Milk fever, as I remember it, followed the birth of a stillborn child. The poor mother’s unexpressed milk hardened inside her breasts, resulting in pain, swelling, infection and then death. I categorized it as a subset of childbed fever – really, puerperal fever caused by poor hygiene. (When I tried to Google it today, all I could find was a description of certain “morbid symptoms” which might appear in the week after childbirth, but which don’t appear to be fatal, and several references to a hypocalcemic condition that may affect dairy cattle, goats and dogs, and which may well be fatal if not promptly treated.)

And then today, researching something else entirely, I learned that Nancy Lincoln died of milk sickness, which was caused by snakeroot poisoning. A common affliction in the early Midwest, it occurred when cattle ate the very toxic white snakeroot, and passed the poison through in their milk.

So what about that stillborn child, I thought? That younger brother or sister whose death robbed Lincoln’s mother of life? Never existed. There was a younger brother, who died in infancy, but five or six years before Abe’s mother died. There was, however, an older sister, Sarah, called Sally, who died in childbirth at the age of 20. Her baby died, as well.
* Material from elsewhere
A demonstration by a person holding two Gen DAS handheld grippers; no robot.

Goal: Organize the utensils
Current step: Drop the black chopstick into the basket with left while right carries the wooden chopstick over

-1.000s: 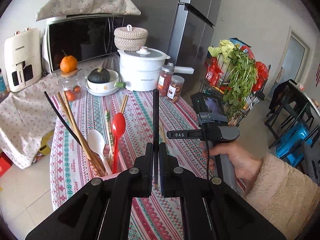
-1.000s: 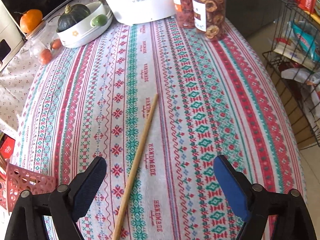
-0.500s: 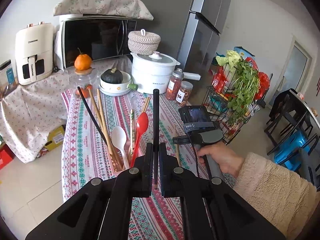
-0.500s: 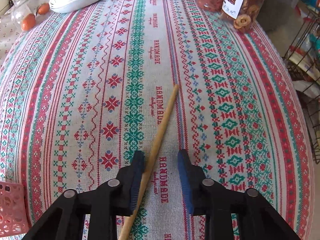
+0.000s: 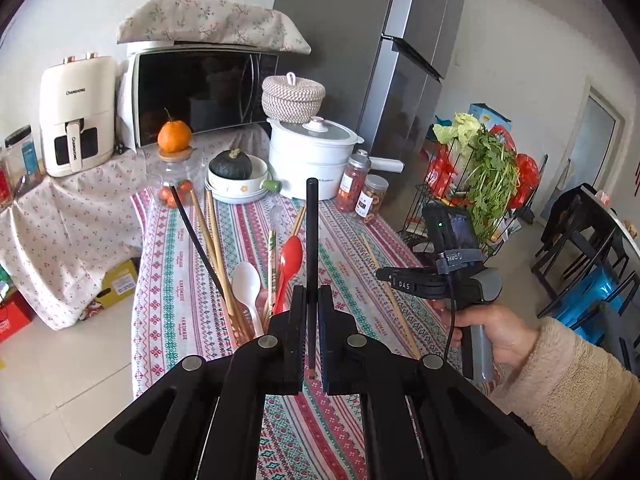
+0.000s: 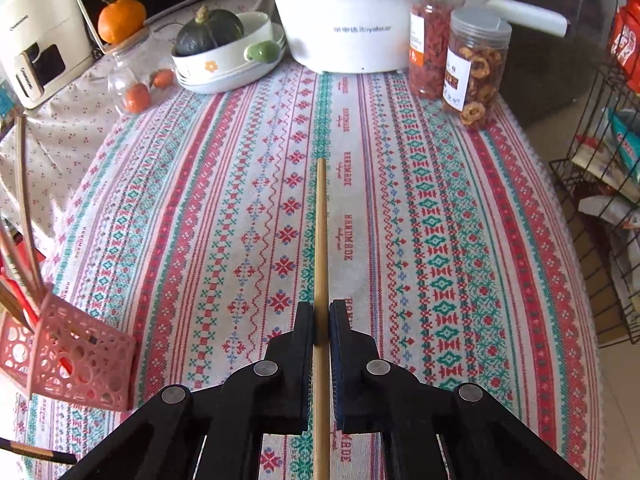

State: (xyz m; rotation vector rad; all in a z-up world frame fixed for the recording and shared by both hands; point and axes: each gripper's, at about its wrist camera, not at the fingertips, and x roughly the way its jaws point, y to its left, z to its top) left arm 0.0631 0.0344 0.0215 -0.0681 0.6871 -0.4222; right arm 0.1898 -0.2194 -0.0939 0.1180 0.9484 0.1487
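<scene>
My left gripper (image 5: 311,300) is shut on a black chopstick (image 5: 312,236) that points up and away, over the patterned tablecloth (image 5: 180,280). Just beyond it stand a white spoon (image 5: 246,284), a red spoon (image 5: 290,258) and several chopsticks (image 5: 212,248) in the pink holder (image 6: 80,356). My right gripper (image 6: 321,312) is to the right, its jaws closing the last bit with both pads pressed on a wooden chopstick (image 6: 321,232) that runs straight ahead. Whether that chopstick's far end rests on the cloth I cannot tell. A hand (image 5: 492,332) in a fleecy sleeve holds the right gripper.
At the table's far end stand a white pot (image 6: 352,20), two snack jars (image 6: 472,68), a bowl with a dark squash (image 6: 224,44) and a glass jar (image 6: 132,76). A wire rack (image 6: 600,200) stands beyond the right table edge. A fridge, a microwave and an air fryer stand behind.
The right jaws went from wide open to closed on the wooden chopstick, which now lines up with the gripper. The left gripper drew back from the table, still holding the black chopstick.
</scene>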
Somewhere in my mind, then, Lincoln’s mother Nancy (who might well have had milk fever after the stillbirth of Lincoln’s younger brother) and his sister Sarah morphed into a single person, buried in a grave under the poplar trees, where irises bloom in the spring. Always assuming I didn’t make that part up, too.

*And that’s something else I learned today – Lincoln didn’t grow up in Illinois at all. Now I’m wondering how many other bits of history I’ve just got wrong!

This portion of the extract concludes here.